+++ MATERIALS PROVIDED +++

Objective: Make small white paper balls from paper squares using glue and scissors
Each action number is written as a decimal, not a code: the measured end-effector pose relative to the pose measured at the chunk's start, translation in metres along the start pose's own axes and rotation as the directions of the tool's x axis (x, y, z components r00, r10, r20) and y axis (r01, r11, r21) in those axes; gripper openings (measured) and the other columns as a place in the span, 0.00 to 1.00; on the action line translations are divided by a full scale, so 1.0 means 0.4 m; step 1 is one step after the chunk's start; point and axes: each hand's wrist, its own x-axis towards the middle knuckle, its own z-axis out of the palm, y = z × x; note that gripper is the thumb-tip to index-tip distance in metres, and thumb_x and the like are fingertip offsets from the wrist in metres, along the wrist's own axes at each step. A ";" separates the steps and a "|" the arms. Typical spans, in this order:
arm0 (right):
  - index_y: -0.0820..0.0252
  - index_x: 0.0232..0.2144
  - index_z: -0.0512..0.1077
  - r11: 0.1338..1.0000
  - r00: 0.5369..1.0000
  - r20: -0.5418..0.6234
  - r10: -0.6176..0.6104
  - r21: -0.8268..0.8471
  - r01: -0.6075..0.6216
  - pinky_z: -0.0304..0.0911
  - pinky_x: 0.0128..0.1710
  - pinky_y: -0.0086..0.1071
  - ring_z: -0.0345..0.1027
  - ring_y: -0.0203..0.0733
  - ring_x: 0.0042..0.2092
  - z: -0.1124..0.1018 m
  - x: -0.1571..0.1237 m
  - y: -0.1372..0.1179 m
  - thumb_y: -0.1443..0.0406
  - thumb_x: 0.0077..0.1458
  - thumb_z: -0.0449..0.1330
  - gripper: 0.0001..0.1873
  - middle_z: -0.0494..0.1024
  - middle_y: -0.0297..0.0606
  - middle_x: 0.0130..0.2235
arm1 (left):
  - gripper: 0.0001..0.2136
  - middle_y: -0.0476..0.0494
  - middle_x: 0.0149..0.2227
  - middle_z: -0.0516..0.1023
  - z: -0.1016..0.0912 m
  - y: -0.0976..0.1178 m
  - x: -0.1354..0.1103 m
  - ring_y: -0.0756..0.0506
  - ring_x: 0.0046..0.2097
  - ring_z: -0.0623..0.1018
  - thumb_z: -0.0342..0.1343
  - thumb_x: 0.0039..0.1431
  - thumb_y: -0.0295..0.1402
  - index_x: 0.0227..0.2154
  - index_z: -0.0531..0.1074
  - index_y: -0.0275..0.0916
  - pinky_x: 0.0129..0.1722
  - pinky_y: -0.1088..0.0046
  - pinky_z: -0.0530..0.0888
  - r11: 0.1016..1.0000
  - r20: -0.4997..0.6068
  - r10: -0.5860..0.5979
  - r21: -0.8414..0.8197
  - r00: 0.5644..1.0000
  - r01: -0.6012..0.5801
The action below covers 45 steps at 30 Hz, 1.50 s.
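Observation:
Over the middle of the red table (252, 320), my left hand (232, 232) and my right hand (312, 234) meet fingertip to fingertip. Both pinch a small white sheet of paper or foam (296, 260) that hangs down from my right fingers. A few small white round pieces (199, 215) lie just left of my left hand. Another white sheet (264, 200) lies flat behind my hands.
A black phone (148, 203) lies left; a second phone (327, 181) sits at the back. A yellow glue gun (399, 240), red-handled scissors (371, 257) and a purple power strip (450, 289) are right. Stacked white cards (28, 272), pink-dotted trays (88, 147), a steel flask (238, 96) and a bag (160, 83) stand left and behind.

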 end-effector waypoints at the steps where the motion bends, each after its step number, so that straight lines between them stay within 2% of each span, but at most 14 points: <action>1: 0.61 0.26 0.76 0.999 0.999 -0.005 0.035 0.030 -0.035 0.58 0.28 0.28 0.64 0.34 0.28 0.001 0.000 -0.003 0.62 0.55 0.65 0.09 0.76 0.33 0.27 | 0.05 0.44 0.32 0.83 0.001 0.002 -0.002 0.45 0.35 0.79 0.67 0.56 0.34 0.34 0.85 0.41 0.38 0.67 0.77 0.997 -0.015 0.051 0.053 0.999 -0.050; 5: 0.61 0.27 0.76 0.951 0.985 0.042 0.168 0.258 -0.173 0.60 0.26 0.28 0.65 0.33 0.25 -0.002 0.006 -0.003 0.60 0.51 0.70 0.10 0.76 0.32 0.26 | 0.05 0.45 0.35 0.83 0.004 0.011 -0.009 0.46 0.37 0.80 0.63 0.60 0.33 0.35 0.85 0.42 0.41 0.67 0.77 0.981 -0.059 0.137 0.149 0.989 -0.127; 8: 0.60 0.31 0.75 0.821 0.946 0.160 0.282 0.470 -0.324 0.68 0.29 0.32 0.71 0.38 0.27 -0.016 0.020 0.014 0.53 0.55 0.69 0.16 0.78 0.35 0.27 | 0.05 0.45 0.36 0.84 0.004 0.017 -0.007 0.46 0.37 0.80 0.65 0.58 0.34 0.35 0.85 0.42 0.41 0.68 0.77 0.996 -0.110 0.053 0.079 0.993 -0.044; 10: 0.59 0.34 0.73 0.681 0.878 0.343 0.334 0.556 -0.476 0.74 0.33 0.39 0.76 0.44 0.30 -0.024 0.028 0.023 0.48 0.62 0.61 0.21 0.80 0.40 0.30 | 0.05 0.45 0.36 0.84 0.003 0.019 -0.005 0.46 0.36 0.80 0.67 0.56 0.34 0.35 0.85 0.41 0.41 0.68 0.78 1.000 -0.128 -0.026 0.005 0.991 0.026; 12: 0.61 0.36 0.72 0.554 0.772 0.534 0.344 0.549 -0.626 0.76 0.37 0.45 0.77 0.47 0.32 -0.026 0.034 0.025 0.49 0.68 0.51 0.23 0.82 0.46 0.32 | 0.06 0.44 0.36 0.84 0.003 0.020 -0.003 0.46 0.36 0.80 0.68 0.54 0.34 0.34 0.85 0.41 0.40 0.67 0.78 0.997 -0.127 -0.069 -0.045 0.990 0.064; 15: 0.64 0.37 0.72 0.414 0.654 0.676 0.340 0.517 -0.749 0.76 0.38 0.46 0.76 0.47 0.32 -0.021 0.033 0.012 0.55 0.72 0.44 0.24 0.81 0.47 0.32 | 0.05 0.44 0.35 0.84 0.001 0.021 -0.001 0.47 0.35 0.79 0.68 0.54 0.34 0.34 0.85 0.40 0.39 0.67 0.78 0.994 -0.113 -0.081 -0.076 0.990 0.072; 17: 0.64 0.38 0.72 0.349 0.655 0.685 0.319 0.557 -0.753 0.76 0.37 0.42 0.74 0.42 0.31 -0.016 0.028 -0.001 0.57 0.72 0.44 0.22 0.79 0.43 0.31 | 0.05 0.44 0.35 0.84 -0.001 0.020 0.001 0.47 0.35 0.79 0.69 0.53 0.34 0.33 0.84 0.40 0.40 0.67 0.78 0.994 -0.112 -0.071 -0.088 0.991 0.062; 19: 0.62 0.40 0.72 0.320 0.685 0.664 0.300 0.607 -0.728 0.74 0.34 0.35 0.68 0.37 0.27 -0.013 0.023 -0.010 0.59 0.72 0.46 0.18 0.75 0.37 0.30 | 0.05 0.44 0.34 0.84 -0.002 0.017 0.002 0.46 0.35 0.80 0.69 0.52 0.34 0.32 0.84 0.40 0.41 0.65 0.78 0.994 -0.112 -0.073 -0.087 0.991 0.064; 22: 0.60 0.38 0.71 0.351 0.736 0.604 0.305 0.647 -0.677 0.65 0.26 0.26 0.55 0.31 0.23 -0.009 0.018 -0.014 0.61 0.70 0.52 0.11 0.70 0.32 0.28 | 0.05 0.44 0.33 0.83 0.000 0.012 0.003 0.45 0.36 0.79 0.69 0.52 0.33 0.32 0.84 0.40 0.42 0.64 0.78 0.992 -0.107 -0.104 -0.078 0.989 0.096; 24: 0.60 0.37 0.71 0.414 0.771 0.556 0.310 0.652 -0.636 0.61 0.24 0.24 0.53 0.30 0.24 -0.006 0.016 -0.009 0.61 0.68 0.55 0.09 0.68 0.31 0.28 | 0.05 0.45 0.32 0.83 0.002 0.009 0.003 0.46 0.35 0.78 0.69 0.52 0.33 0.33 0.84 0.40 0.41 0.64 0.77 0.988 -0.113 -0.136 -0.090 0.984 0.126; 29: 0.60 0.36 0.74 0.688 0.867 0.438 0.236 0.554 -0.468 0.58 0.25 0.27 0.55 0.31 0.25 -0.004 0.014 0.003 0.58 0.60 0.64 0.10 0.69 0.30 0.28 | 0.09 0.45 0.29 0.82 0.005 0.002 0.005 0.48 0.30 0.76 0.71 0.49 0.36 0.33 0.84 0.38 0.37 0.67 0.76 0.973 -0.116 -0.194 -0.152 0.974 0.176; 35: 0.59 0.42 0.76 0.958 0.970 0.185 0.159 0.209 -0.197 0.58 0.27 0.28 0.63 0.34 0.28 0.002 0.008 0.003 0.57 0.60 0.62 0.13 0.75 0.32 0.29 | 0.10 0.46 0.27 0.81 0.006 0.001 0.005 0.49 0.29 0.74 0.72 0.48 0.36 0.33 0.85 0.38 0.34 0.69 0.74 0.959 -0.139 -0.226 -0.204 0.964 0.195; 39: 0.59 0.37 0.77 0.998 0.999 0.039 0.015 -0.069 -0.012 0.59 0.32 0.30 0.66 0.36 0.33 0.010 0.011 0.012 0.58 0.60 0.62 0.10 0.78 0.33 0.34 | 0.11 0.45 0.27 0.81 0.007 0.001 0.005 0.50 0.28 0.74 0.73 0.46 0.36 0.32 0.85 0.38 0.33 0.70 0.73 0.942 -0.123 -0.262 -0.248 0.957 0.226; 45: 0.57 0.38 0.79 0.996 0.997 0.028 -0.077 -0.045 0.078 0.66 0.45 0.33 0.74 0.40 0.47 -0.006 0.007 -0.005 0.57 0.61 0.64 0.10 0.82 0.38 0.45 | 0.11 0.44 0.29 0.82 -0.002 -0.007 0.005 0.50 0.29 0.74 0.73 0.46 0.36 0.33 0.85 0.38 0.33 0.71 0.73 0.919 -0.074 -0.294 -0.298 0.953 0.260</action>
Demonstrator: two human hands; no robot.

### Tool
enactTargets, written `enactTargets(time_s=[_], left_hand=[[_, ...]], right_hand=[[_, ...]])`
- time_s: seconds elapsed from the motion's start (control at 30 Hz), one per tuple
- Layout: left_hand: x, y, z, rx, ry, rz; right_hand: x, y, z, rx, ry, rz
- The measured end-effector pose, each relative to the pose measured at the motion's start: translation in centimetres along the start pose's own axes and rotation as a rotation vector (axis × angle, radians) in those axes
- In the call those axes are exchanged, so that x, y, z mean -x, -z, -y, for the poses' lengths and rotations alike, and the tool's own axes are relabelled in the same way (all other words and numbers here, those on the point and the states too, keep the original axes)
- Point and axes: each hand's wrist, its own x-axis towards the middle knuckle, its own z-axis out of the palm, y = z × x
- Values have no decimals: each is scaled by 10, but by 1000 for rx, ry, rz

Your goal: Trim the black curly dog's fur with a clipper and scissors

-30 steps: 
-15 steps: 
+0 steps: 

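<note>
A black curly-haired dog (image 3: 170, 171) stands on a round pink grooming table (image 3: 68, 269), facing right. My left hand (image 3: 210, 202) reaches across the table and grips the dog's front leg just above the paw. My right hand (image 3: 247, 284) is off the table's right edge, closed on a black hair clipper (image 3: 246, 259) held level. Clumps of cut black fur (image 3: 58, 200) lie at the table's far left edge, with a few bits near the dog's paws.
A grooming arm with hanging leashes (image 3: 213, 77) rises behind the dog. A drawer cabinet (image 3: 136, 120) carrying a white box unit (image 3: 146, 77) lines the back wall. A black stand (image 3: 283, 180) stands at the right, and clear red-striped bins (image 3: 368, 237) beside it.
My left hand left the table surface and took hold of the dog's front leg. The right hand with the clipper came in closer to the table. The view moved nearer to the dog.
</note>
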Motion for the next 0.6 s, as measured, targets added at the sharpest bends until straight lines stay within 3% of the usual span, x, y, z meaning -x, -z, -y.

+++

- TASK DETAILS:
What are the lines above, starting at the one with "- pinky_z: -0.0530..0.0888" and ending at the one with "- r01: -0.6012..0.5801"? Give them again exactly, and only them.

- SOLUTION TO THIS TASK:
  - pinky_z: -0.0530..0.0888
  - r11: 0.1016..1.0000
  - r20: -0.4997..0.6068
  - r10: -0.5860..0.5979
  - r21: -0.8414..0.8197
  - r00: 0.5644..1.0000
  - r01: -0.6012..0.5801

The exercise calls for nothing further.